Even within each of us, recent neuroscientific research has shown that “rational” behavior is the outcome of a delicate balance among several distinct brain functions, including emotion, logical deliberation, and memory. If that balance is upset—say, by the strong stimulus of a life-threatening event— then reason is cast aside in favor of more instinctive reactions such as herding or the fight-or-flight response. And as social animals, humans will react en masse if the perceived threat is significant enough, occasionally culminating in riots, bank runs, and market crashes. Markets are not always efficient, nor are they always irrational—they are adaptive.
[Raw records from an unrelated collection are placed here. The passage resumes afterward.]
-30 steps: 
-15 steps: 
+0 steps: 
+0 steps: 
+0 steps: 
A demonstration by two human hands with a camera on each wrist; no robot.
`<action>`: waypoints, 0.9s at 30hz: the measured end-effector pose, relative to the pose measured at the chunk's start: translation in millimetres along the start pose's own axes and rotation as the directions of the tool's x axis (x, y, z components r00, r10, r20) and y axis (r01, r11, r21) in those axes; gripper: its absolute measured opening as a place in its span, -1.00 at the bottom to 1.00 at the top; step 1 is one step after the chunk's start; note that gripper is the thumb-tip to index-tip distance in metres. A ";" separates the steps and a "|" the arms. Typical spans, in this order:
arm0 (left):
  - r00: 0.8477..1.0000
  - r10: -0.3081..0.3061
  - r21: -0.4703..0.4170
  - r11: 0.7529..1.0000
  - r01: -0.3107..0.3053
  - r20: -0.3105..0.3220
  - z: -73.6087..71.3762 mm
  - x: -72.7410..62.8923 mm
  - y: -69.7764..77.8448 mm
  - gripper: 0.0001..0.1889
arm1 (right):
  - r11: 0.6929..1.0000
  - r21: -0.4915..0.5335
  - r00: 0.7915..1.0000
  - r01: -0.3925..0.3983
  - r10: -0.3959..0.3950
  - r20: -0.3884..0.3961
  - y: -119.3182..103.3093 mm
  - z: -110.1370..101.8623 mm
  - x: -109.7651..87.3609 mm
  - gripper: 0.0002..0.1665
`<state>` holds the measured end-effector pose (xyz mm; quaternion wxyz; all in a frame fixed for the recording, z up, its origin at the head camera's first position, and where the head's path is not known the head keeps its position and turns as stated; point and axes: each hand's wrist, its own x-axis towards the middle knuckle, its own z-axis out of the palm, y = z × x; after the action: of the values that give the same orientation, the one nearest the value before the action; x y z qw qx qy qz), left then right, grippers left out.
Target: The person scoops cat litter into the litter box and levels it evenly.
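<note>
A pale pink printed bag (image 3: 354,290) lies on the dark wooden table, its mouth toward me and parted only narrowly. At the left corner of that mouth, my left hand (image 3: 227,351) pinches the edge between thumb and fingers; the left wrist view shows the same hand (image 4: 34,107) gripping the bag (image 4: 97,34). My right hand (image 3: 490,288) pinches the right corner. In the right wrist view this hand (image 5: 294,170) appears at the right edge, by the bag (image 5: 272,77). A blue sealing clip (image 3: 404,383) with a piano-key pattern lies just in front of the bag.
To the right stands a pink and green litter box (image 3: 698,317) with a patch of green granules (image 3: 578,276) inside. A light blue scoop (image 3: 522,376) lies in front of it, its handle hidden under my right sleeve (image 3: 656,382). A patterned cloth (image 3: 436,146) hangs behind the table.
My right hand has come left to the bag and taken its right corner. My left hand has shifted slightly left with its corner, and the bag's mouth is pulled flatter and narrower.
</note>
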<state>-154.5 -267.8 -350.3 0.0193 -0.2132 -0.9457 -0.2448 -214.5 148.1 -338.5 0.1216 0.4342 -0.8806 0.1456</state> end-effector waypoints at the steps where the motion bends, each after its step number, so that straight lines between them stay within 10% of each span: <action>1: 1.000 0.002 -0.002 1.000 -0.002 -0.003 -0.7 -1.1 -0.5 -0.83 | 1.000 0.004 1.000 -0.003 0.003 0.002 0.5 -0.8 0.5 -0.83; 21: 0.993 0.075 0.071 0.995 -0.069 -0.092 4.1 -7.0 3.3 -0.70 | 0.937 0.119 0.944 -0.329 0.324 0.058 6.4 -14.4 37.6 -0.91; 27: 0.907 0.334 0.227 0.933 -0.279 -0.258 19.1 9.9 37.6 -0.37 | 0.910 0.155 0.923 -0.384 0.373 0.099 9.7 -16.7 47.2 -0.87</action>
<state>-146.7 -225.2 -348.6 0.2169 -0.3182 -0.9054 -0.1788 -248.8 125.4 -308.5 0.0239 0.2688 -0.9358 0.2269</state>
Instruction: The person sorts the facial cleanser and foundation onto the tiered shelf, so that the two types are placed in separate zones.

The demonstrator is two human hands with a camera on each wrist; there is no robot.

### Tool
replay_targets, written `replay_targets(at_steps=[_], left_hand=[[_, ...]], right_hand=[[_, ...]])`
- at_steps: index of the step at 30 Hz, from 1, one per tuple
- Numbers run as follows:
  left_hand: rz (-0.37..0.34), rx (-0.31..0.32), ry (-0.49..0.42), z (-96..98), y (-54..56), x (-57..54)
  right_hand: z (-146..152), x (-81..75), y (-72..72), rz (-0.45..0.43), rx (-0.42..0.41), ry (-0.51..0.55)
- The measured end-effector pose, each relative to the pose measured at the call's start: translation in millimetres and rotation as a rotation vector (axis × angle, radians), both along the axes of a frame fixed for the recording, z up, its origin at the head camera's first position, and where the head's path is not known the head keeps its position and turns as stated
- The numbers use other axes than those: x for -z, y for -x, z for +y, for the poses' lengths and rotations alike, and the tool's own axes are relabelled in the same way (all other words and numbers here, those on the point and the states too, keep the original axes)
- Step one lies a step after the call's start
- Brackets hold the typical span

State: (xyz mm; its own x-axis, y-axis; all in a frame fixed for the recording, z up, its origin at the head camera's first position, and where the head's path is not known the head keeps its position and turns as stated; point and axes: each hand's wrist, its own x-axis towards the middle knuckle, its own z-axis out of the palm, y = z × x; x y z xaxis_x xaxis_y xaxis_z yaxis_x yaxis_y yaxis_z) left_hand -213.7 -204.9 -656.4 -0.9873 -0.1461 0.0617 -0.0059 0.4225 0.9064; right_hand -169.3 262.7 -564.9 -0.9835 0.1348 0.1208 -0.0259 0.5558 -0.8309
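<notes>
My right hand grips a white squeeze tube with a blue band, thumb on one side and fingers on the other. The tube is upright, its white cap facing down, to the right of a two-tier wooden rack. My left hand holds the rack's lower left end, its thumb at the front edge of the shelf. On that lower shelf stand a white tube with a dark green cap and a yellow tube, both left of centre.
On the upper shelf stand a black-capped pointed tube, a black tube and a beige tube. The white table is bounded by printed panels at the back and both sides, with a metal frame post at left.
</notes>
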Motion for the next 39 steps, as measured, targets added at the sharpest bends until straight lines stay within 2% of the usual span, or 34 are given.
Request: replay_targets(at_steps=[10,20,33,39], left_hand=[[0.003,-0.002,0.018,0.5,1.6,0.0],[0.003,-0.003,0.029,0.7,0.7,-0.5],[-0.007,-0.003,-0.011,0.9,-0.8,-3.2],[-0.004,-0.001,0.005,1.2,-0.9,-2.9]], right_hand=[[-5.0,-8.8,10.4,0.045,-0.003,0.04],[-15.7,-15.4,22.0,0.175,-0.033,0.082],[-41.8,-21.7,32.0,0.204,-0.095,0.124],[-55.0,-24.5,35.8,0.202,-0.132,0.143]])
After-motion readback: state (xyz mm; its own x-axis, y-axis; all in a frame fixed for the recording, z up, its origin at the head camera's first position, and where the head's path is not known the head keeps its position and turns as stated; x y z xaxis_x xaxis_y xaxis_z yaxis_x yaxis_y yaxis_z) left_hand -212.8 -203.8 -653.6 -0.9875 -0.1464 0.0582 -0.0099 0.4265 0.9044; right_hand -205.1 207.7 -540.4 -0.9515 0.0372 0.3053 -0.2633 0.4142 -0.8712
The adaptive markets hypothesis (AMH), which I first described in 2004 in this journal, provides an internally consistent framework in which the efficient market hypothesis (EMH) and bubbles and crashes can and do co-exist. During normal market conditions, the population of investors is heterogeneous, with diverse goals, information, and opinions— the wisdom of crowds. But during periods of market dislocation—when investors share the same goals (capital preservation), the same information (Lehman is failing and will not be bailed out), and the same opinions (the world is coming to an end!)—the madness of mobs can generate panic and crashes, in the same way that during periods of market elation madness generates bubbles.
Although still in its infancy, the AMH does offer several immediate implications for portfolio management. All investment strategies wax and wane to some degree, but beyond some threshold of assets under management alphas are transformed into betas. Portfolio diversification is still a good idea, but now much harder to obtain because of how quickly and competitively markets adapt. And because market volatility has become so volatile, asset allocation policies and passive investing must now be more dynamic and risk-sensitive.
Like the six blind monks who encountered an elephant for the first time—each monk grasping a different part of the beast and thus coming to a wholly different conclusion as to what an elephant is—the EMH and behavioral finance have captured different features of the same adaptive system. The traditional investment framework is not wrong, but merely incomplete. The sooner we adapt, the more likely we are to survive.